What Life Asks of Us
by , 01-27-2009 at 10:57 PM (4341 Views)
Found this to be a fascinating read. It's by New York Times opinion columinst David Brooks, and while I don't always agree with Brooks I think he hit a grand slam with this piece. Here is a good portion of it. I've cut it up because I do want to emphasize the finale.
http://www.nytimes.com/2009/01/27/op...=1&ref=opinionWhat Life Asks of Us
By DAVID BROOKS
Published: January 26, 2009
A few years ago, a faculty committee at Harvard produced a report on the purpose of education. “The aim of a liberal education” the report declared, “is to unsettle presumptions, to defamiliarize the familiar, to reveal what is going on beneath and behind appearances, to disorient young people and to help them to find ways to reorient themselves.”
The report implied an entire way of living. Individuals should learn to think for themselves. They should be skeptical of pre-existing arrangements. They should break free from the way they were raised, examine life from the outside and discover their own values.
This approach is deeply consistent with the individualism of modern culture, with its emphasis on personal inquiry, personal self-discovery and personal happiness. But there is another, older way of living, and it was discussed in a neglected book that came out last summer called “On Thinking Institutionally” by the political scientist Hugh Heclo.
In this way of living, to borrow an old phrase, we are not defined by what we ask of life. We are defined by what life asks of us. As we go through life, we travel through institutions — first family and school, then the institutions of a profession or a craft.
Each of these institutions comes with certain rules and obligations that tell us how to do what we’re supposed to do. Journalism imposes habits that help reporters keep a mental distance from those they cover. Scientists have obligations to the community of researchers. In the process of absorbing the rules of the institutions we inhabit, we become who we are.
New generations don’t invent institutional practices. These practices are passed down and evolve. So the institutionalist has a deep reverence for those who came before and built up the rules that he has temporarily taken delivery of. “In taking delivery,” Heclo writes, “institutionalists see themselves as debtors who owe something, not creditors to whom something is owed.”
[SNIP]
In 2005, Ryne Sandberg was inducted into the baseball Hall of Fame. Heclo cites his speech as an example of how people talk when they are defined by their devotion to an institution:
“I was in awe every time I walked onto the field. That’s respect. I was taught you never, ever disrespect your opponents or your teammates or your organization or your manager and never, ever your uniform.
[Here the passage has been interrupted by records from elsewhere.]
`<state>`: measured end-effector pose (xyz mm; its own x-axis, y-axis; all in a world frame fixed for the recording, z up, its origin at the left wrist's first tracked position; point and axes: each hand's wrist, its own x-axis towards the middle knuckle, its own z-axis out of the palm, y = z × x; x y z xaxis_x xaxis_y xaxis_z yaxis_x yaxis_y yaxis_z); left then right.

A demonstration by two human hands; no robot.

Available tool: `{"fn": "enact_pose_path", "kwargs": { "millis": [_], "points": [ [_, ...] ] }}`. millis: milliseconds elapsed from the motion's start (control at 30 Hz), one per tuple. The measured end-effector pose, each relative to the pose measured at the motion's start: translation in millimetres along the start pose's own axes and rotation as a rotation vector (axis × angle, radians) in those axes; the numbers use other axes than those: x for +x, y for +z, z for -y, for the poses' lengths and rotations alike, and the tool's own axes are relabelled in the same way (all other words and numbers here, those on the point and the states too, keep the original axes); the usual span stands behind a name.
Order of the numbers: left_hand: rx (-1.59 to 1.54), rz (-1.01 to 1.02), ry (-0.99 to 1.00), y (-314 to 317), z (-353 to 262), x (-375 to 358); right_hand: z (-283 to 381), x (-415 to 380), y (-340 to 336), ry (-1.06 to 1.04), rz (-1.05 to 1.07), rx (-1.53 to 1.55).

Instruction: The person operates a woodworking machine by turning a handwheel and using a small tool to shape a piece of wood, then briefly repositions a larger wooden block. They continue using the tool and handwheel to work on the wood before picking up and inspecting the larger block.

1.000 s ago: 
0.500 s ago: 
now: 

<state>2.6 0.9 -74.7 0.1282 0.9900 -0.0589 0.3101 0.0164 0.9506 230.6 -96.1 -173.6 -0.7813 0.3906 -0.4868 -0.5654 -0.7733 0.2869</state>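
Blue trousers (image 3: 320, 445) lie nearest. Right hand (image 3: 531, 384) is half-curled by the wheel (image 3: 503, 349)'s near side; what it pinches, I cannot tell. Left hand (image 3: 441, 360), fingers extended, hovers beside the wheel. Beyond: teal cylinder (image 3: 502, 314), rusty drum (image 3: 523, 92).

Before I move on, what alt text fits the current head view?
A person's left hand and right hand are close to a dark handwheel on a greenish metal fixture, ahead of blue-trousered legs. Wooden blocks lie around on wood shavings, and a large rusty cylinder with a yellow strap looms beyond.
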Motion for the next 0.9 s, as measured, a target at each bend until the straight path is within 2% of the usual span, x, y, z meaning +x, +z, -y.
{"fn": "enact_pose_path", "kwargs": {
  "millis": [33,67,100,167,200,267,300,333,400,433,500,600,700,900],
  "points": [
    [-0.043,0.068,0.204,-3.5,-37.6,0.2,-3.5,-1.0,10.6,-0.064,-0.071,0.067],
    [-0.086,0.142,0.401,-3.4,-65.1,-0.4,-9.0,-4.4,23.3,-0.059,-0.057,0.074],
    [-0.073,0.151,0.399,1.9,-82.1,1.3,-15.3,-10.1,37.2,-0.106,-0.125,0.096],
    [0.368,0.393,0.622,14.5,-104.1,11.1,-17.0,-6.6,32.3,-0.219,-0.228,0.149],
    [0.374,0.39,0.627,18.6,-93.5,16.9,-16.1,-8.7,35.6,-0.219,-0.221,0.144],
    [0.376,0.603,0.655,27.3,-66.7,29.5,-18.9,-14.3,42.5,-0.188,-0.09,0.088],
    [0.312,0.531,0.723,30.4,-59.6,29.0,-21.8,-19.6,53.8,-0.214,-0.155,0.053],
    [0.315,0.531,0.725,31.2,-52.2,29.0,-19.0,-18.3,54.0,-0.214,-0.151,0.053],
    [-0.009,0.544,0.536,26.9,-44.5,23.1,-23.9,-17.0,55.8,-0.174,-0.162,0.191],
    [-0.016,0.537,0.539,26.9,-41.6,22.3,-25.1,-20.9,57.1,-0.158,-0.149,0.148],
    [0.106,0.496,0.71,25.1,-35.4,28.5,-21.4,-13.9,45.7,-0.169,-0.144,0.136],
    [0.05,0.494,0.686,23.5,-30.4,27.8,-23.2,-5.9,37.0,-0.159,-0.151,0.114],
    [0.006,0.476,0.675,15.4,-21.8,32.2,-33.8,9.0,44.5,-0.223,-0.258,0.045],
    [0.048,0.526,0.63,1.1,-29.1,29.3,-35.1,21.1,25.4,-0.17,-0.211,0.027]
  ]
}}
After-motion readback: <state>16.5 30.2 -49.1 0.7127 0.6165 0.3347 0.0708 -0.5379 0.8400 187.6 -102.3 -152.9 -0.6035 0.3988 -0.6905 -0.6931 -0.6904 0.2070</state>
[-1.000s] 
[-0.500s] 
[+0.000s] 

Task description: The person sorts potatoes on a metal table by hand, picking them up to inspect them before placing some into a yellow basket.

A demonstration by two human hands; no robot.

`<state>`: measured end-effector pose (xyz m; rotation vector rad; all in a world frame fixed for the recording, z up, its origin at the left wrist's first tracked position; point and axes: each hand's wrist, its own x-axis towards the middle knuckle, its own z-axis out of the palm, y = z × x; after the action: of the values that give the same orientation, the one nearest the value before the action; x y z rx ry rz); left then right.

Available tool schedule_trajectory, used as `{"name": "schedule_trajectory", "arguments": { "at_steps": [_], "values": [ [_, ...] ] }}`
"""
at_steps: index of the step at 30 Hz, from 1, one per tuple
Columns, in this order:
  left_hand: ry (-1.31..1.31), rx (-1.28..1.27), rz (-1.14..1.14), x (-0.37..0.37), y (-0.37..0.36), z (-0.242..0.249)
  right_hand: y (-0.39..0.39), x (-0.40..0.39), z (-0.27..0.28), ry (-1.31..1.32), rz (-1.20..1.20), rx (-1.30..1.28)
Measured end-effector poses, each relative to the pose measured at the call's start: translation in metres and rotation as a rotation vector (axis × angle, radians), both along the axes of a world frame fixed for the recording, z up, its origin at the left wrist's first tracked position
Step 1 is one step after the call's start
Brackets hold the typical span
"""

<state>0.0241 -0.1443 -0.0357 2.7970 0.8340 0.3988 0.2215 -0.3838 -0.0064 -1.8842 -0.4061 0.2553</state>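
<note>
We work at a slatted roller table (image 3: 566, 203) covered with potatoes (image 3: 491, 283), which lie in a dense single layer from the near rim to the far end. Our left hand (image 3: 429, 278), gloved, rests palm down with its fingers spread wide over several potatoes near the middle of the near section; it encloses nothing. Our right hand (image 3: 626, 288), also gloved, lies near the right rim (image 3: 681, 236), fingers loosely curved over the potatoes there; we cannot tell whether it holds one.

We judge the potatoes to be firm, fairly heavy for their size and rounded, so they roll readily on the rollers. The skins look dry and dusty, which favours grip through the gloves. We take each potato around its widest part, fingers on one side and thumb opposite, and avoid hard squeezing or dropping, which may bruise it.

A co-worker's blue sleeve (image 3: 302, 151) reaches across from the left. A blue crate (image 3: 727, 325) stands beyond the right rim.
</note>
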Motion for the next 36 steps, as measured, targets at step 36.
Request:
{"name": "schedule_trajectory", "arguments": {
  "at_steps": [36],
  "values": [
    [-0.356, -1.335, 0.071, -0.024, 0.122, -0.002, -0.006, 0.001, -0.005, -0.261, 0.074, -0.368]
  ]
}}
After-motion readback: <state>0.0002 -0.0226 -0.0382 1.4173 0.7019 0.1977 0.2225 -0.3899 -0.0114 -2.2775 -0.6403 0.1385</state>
You make a great play, act like you’ve done it before; get a big hit, look for the third base coach and get ready to run the bases.”
Sandberg motioned to those inducted before him, “These guys sitting up here did not pave the way for the rest of us so that players could swing for the fences every time up and forget how to move a runner over to third. It’s disrespectful to them, to you and to the game of baseball that we all played growing up.
“Respect. A lot of people say this honor validates my career, but I didn’t work hard for validation. I didn’t play the game right because I saw a reward at the end of the tunnel. I played it right because that’s what you’re supposed to do, play it right and with respect ... . If this validates anything, it’s that guys who taught me the game ... did what they were supposed to do, and I did what I was supposed to do.”
[SNIP]
Second, institutional thinking is eroding. Faith in all institutions, including charities, has declined precipitously over the past generation, not only in the U.S. but around the world. Lack of institutional awareness has bred cynicism and undermined habits of behavior. Bankers, for example, used to have a code that made them a bit stodgy and which held them up for ridicule in movies like “Mary Poppins.” But the banker’s code has eroded, and the result was not liberation but self-destruction.
Institutions do all the things that are supposed to be bad. They impede personal exploration. They enforce conformity.
But they often save us from our weaknesses and give meaning to life.
This is the heart of conservatism, and I'm not talking about just political conservatism, though one is embedded in the other. I'm talking about a view that life that is oriented and rooted in a social structure, and that one's institutions are the foundation of one's identity. What Brooks is stating is really a variation of Edmund Burke. It's respect for institutions and tradition, and that tradition is a guide. When you're a teenager it's great to do one's own thing, rebell against this and that, but pure rebellion disolves into cynacism as one ages and nothing gets built with rebellion and cynacism, not society, nor family, not church, not businesses, not government, jobs, city, or country. Nothing gets built from a revolution, things need to evolve. That's the heart of Burke. That respect that Ryne Sandberg shows for the great ball players and the game of baseball is analogous for what holds society together. Hope you found this interesting.